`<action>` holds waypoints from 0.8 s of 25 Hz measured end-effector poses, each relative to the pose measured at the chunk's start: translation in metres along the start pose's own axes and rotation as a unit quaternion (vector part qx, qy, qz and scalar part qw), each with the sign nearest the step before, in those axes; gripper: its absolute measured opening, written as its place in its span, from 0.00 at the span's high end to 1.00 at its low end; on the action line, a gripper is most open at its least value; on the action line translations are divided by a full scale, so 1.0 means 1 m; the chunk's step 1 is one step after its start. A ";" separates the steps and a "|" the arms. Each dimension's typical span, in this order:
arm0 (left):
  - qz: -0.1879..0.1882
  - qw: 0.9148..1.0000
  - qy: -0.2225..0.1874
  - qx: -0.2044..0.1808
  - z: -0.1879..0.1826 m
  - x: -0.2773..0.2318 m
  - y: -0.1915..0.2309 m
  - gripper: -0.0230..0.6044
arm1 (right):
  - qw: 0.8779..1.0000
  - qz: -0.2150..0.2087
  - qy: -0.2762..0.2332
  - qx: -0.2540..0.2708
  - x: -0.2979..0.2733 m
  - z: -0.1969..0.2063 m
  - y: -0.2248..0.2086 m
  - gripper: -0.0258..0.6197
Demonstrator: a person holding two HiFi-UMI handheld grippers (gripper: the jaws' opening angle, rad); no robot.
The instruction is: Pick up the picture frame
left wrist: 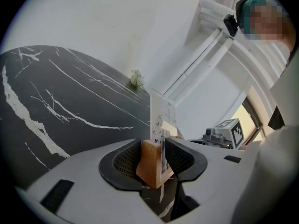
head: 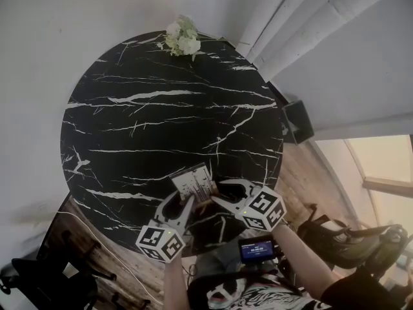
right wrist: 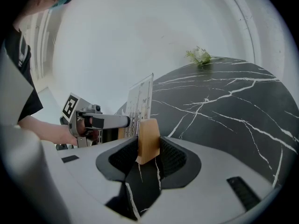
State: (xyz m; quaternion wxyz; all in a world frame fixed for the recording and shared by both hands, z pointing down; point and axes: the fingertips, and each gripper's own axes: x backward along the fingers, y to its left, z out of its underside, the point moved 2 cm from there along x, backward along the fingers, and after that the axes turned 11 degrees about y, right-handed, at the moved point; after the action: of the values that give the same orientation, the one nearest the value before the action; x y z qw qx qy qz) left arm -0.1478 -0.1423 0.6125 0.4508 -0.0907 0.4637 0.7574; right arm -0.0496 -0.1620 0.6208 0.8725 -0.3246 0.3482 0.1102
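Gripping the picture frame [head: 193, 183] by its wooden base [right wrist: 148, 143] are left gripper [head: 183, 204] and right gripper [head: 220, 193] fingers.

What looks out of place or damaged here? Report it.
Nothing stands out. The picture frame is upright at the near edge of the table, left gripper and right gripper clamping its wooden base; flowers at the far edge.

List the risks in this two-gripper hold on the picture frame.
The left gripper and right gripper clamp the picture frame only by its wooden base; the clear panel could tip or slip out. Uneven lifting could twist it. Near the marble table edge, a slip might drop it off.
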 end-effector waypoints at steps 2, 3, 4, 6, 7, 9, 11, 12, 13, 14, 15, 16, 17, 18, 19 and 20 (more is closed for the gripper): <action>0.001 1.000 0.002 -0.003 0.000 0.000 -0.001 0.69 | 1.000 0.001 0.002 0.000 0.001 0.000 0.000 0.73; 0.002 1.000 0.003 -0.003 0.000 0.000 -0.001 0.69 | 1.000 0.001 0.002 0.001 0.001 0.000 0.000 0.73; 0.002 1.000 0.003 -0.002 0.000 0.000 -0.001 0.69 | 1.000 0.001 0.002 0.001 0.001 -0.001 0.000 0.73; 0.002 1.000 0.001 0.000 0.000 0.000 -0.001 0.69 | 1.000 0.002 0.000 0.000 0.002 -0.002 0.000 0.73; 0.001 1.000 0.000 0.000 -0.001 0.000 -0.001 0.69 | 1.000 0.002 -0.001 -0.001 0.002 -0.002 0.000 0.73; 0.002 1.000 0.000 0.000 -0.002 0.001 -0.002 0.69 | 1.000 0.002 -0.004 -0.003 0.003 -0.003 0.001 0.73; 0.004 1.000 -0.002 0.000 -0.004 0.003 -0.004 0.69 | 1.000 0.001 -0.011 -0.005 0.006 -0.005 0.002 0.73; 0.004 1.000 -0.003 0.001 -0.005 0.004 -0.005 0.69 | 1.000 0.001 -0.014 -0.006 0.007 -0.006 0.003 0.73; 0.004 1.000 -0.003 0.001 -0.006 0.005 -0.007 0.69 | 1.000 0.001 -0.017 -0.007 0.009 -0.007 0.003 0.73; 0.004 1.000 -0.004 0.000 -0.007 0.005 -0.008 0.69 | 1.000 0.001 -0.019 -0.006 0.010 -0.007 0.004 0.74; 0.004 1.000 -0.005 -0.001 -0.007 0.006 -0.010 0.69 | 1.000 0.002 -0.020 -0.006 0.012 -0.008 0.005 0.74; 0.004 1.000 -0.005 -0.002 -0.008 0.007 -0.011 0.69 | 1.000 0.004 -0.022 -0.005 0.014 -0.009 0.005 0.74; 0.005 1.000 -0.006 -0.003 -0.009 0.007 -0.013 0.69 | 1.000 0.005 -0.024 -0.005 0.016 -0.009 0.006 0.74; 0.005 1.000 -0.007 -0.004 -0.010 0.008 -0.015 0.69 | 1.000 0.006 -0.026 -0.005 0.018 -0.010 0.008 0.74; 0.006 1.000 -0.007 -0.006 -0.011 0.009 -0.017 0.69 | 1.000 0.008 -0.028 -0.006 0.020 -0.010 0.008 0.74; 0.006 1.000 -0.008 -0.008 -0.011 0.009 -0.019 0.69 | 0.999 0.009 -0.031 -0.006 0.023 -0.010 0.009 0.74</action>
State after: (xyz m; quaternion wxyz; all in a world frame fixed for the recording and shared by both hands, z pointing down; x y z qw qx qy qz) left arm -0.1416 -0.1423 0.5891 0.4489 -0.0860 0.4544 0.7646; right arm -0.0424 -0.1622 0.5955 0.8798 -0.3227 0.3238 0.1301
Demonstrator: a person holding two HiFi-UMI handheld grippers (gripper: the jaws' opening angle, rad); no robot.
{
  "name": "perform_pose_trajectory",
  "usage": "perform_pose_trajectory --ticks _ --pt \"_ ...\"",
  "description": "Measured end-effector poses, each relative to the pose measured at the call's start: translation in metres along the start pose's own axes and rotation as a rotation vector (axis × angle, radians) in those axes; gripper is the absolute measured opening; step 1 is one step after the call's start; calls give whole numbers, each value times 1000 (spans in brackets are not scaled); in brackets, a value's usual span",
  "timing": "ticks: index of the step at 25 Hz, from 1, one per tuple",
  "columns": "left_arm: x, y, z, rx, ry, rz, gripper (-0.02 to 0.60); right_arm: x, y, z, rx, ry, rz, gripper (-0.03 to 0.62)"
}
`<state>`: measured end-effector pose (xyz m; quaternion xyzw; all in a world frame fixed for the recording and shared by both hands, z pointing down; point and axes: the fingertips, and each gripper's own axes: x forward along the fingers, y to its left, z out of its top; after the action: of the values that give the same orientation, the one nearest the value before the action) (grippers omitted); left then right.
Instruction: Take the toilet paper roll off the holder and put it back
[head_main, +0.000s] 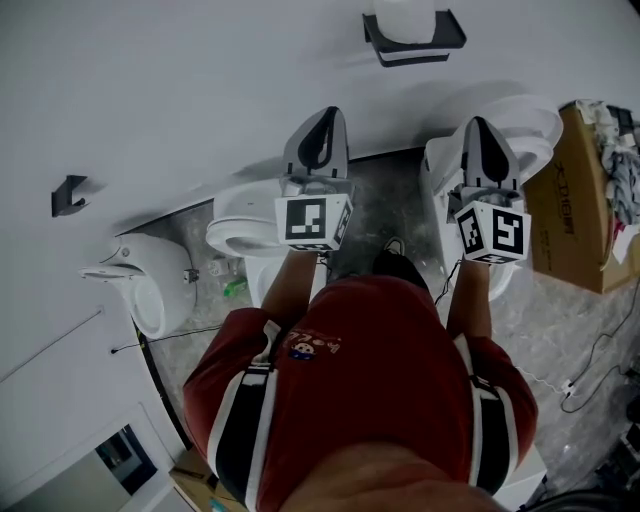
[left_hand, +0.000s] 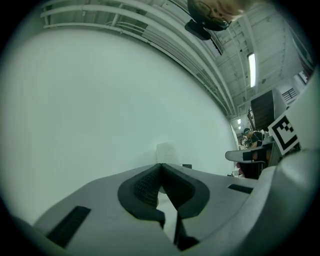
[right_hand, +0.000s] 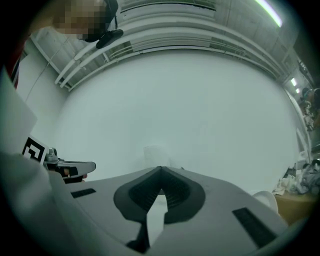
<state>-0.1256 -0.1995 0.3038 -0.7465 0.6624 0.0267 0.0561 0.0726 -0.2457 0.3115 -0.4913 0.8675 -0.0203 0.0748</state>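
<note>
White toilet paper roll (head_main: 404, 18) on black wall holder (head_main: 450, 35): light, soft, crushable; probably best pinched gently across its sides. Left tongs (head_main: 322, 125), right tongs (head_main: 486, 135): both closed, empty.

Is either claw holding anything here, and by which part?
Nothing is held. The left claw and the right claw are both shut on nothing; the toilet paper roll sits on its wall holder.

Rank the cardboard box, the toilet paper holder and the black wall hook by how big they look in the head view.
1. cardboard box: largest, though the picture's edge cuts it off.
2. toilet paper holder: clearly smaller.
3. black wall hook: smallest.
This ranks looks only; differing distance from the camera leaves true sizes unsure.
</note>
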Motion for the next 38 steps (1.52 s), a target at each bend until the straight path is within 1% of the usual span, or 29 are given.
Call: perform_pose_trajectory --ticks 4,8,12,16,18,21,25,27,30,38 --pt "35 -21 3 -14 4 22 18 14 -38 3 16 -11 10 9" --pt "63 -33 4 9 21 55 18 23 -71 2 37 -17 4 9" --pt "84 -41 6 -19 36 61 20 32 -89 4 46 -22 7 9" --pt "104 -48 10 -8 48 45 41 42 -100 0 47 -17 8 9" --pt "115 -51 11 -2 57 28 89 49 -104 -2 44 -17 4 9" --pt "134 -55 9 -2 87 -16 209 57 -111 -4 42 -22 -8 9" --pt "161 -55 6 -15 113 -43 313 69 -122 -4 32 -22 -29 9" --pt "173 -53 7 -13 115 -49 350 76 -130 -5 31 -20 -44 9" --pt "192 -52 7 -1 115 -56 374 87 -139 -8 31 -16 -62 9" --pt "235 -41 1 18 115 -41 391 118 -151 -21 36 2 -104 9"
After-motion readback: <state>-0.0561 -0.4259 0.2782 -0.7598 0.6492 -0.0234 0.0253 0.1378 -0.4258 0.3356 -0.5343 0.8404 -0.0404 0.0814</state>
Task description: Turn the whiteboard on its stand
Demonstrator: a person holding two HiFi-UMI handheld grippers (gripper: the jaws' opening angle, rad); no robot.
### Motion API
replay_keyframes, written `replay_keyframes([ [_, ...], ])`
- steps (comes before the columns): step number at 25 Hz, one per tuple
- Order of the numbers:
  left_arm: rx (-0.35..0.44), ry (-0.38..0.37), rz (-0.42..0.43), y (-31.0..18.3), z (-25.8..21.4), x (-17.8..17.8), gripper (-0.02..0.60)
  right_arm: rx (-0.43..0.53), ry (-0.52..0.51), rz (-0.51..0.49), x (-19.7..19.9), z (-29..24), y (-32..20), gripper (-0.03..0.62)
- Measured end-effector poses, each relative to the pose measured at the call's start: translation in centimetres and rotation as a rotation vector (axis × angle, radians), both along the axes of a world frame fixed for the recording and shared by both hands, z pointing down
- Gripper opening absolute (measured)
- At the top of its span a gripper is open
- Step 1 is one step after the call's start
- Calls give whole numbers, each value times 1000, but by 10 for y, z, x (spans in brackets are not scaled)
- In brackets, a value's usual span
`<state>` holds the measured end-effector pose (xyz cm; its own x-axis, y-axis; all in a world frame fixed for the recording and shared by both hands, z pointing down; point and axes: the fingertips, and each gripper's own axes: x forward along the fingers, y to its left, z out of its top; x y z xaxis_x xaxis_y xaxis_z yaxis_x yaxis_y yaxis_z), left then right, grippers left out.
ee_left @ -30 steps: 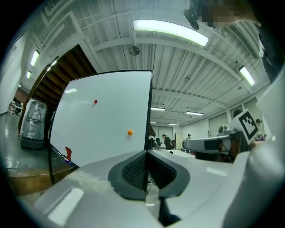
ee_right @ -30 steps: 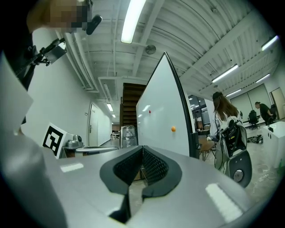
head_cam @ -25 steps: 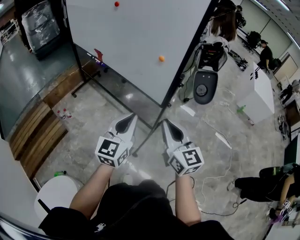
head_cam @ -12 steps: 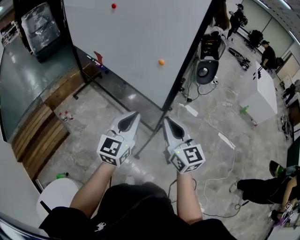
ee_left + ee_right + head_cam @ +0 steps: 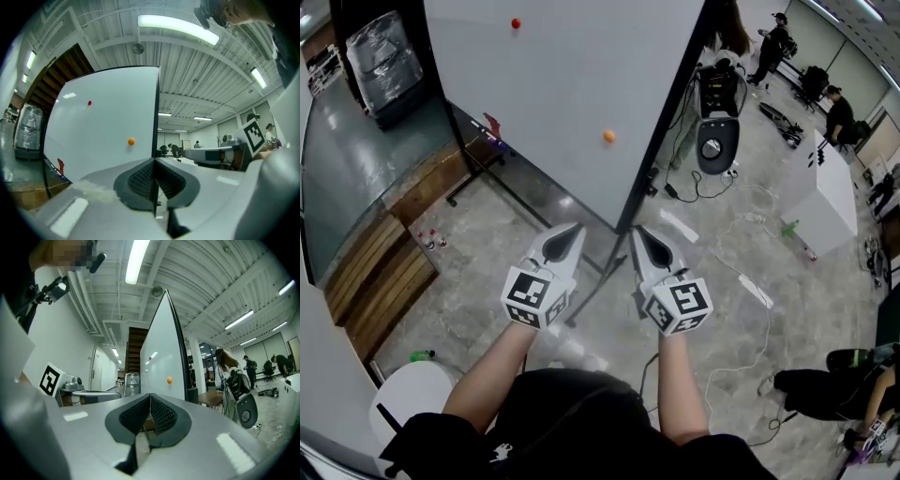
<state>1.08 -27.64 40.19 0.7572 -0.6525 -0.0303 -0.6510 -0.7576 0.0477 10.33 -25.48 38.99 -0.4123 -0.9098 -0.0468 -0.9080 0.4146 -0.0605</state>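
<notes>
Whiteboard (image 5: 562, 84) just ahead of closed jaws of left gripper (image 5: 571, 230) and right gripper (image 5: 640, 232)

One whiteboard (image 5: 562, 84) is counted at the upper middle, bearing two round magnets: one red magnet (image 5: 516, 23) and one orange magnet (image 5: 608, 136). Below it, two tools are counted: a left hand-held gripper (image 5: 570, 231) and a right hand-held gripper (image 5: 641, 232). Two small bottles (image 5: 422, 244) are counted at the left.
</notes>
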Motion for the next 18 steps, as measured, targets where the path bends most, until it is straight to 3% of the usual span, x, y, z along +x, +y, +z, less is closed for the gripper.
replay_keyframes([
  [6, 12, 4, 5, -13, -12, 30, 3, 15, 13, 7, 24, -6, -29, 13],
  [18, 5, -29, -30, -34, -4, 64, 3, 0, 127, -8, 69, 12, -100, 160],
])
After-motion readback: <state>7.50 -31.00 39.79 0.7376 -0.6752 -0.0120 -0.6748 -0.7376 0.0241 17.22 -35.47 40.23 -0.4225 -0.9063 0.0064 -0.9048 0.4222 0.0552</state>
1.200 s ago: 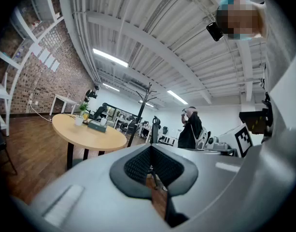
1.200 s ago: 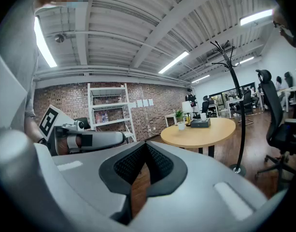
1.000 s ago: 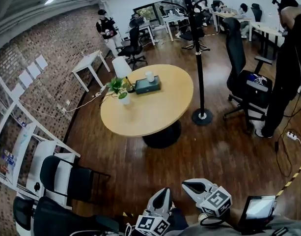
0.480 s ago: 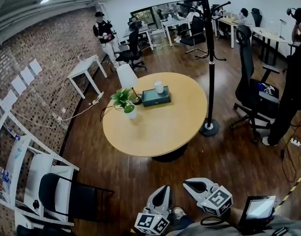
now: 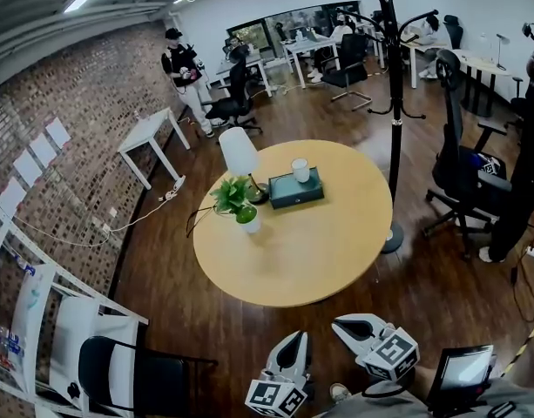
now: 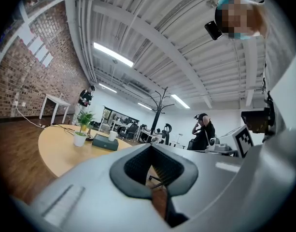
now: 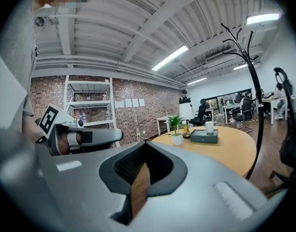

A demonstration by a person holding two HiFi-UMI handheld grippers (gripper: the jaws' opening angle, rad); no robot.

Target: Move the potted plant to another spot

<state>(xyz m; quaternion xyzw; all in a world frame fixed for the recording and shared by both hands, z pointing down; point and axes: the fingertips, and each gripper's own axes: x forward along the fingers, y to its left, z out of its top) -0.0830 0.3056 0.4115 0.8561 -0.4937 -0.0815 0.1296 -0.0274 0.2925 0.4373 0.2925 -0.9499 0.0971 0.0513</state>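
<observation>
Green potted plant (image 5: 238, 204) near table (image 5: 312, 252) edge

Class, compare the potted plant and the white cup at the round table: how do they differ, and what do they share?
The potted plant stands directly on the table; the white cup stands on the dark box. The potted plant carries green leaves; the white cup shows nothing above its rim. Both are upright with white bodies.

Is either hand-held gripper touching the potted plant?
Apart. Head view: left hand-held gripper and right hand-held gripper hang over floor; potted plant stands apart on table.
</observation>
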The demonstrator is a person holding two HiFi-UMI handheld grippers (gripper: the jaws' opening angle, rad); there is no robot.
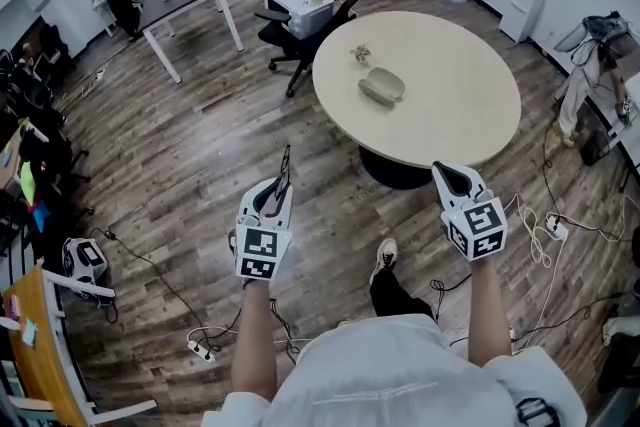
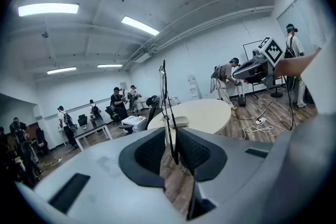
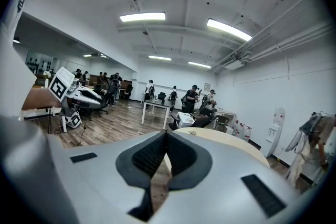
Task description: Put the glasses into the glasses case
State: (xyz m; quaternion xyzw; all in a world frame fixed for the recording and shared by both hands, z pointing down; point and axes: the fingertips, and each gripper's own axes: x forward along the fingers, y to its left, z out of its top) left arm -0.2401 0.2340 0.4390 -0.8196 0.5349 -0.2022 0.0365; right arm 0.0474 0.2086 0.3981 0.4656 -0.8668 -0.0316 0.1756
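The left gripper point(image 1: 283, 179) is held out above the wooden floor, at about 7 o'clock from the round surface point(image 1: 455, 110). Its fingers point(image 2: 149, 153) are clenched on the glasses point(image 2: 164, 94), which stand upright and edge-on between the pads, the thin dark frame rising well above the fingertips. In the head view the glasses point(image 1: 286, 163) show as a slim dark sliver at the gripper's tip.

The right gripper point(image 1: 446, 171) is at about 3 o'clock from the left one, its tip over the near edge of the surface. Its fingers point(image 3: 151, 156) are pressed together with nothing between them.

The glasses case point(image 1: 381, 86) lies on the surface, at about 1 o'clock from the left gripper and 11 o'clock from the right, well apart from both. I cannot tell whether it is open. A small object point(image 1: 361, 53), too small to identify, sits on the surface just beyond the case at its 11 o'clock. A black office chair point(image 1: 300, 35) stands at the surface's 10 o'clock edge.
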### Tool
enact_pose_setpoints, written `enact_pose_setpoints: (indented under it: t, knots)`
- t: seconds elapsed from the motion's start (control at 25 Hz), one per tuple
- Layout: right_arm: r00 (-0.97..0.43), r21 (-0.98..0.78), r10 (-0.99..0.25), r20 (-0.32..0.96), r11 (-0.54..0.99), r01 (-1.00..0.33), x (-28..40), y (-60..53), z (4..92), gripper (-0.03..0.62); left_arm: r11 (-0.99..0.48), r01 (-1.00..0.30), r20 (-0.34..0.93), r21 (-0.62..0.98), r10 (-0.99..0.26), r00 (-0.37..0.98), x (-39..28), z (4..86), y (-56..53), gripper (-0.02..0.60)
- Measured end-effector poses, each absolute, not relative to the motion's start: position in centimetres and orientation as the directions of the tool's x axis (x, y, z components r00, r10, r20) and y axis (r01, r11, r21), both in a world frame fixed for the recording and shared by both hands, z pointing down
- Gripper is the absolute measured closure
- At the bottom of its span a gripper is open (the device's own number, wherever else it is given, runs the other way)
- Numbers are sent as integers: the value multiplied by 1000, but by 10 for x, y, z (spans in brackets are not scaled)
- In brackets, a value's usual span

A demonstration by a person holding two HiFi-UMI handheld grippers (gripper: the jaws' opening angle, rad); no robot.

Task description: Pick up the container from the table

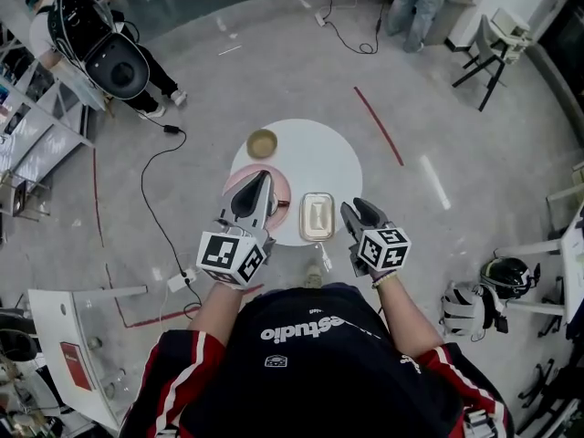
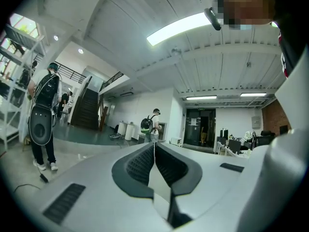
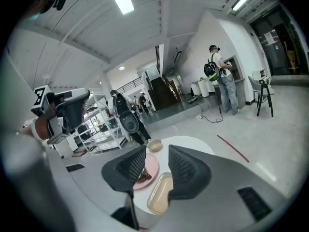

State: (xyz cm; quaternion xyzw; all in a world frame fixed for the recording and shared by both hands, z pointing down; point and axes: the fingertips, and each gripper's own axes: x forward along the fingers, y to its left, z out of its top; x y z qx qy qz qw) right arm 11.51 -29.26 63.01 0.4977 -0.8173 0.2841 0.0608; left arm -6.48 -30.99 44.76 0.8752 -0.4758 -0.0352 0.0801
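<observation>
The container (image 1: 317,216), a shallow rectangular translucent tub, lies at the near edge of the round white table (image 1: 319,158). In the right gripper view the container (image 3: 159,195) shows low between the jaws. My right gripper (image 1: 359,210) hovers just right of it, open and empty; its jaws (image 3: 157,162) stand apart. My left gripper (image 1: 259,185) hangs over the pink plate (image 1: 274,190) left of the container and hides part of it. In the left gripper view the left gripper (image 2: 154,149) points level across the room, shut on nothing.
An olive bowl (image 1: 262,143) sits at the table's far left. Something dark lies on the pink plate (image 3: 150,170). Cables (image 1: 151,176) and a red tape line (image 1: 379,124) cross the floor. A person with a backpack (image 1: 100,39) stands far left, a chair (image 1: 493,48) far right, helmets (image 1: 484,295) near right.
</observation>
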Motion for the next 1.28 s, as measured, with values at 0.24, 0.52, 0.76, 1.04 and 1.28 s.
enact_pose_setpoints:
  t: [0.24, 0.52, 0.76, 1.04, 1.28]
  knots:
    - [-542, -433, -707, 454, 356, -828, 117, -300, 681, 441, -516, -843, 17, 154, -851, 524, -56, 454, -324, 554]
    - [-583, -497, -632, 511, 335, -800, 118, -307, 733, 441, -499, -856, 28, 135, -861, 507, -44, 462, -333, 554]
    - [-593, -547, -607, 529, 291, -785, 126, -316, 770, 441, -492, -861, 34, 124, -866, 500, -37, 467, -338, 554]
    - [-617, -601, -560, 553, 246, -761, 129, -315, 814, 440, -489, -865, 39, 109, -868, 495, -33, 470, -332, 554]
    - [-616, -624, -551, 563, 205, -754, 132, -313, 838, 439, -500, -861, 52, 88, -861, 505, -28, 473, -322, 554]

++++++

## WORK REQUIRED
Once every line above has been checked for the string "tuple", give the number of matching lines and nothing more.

## ANSWER BOX
3